Super-High-Fidelity Image Compression via Hierarchical-ROI and Adaptive Quantization
This work addresses visual quality issues in image compression for applications requiring high-fidelity reconstruction of faces and text, representing an incremental improvement over existing methods.
The paper tackled the problem of blurring and deformation in learned image compression at low bit rates, especially for small faces and text, by combining MSE-based and generative models with a hierarchical ROI approach and adaptive quantization, achieving better visual quality with lower bit rates, such as 0.7X bits of HiFiC and 0.5X bits of BPG.

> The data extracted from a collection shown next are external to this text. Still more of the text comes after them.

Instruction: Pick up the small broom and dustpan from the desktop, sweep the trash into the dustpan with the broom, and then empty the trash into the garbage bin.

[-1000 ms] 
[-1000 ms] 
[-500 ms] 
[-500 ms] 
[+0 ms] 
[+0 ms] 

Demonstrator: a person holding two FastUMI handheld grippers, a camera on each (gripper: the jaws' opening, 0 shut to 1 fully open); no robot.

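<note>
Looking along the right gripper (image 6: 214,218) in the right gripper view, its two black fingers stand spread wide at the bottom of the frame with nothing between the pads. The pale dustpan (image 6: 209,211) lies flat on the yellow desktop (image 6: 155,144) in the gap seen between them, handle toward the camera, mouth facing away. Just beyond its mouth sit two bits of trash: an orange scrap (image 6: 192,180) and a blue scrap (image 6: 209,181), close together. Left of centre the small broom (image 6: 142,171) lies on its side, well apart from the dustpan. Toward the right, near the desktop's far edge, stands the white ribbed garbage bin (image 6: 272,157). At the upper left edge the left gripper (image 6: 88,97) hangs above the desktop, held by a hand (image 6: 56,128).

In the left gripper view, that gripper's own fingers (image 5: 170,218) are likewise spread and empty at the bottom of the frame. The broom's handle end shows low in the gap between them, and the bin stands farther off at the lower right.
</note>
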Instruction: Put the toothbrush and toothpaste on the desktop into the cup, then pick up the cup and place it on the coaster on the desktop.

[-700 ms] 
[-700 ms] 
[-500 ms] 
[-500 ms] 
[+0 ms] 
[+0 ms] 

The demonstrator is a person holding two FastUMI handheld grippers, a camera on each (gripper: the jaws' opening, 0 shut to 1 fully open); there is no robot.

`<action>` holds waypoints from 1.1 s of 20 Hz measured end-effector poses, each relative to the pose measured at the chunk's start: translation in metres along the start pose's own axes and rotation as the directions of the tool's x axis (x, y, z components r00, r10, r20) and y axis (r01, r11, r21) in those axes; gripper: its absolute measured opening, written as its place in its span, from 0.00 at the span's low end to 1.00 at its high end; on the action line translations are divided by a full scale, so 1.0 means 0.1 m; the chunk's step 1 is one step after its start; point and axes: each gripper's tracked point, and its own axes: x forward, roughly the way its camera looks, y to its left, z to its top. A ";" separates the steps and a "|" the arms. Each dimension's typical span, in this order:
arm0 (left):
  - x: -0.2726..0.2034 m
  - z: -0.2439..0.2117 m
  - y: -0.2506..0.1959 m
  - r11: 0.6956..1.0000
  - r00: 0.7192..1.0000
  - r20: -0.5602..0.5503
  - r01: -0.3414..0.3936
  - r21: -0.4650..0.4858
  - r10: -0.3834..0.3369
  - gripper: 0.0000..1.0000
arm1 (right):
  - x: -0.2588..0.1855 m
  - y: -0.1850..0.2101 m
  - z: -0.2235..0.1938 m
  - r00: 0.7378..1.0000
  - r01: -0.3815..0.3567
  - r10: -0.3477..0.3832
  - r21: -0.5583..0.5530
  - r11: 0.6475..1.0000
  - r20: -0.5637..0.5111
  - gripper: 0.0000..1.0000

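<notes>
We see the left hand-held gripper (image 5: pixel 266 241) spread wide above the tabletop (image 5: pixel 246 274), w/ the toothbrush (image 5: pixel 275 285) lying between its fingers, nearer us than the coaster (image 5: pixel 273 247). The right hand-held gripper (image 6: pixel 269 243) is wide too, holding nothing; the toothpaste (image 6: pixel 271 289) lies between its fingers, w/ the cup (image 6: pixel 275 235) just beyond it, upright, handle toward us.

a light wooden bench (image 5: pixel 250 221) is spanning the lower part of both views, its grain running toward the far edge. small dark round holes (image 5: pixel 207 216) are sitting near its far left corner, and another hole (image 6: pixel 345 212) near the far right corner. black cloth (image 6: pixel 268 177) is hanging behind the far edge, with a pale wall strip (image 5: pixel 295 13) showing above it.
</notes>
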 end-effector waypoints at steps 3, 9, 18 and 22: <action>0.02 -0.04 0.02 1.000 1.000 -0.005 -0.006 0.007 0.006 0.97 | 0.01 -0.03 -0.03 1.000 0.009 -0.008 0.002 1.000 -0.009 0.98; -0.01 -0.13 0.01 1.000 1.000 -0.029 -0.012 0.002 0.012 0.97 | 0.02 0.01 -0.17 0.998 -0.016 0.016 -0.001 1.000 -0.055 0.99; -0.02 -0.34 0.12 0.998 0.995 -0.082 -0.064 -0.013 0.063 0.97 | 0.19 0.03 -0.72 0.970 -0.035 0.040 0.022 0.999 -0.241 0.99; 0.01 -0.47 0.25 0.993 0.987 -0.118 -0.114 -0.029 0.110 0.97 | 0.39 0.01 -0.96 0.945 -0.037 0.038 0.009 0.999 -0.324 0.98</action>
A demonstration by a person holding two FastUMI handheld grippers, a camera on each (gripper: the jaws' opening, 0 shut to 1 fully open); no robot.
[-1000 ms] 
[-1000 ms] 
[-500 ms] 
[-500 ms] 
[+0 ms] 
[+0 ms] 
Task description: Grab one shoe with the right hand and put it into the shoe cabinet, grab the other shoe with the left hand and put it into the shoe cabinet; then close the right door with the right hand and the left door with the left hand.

Learned Image Compression (LIC) has achieved dramatic progress regarding objective and subjective metrics. MSE-based models aim to improve objective metrics while generative models are leveraged to improve visual quality measured by subjective metrics. However, they all suffer from blurring or deformation at low bit rates, especially at below $0.2bpp$. Besides, deformation on human faces and text is unacceptable for visual quality assessment, and the problem becomes more prominent on small faces and text. To solve this problem, we combine the advantage of MSE-based models and generative models by utilizing region of interest (ROI). We propose Hierarchical-ROI (H-ROI), to split images into several foreground regions and one background region to improve the reconstruction of regions containing faces, text, and complex textures. Further, we propose adaptive quantization by non-linear mapping within the channel dimension to constrain the bit rate while maintaining the visual quality. Exhaustive experiments demonstrate that our methods achieve better visual quality on small faces and text with lower bit rates, e.g., $0.7X$ bits of HiFiC and $0.5X$ bits of BPG.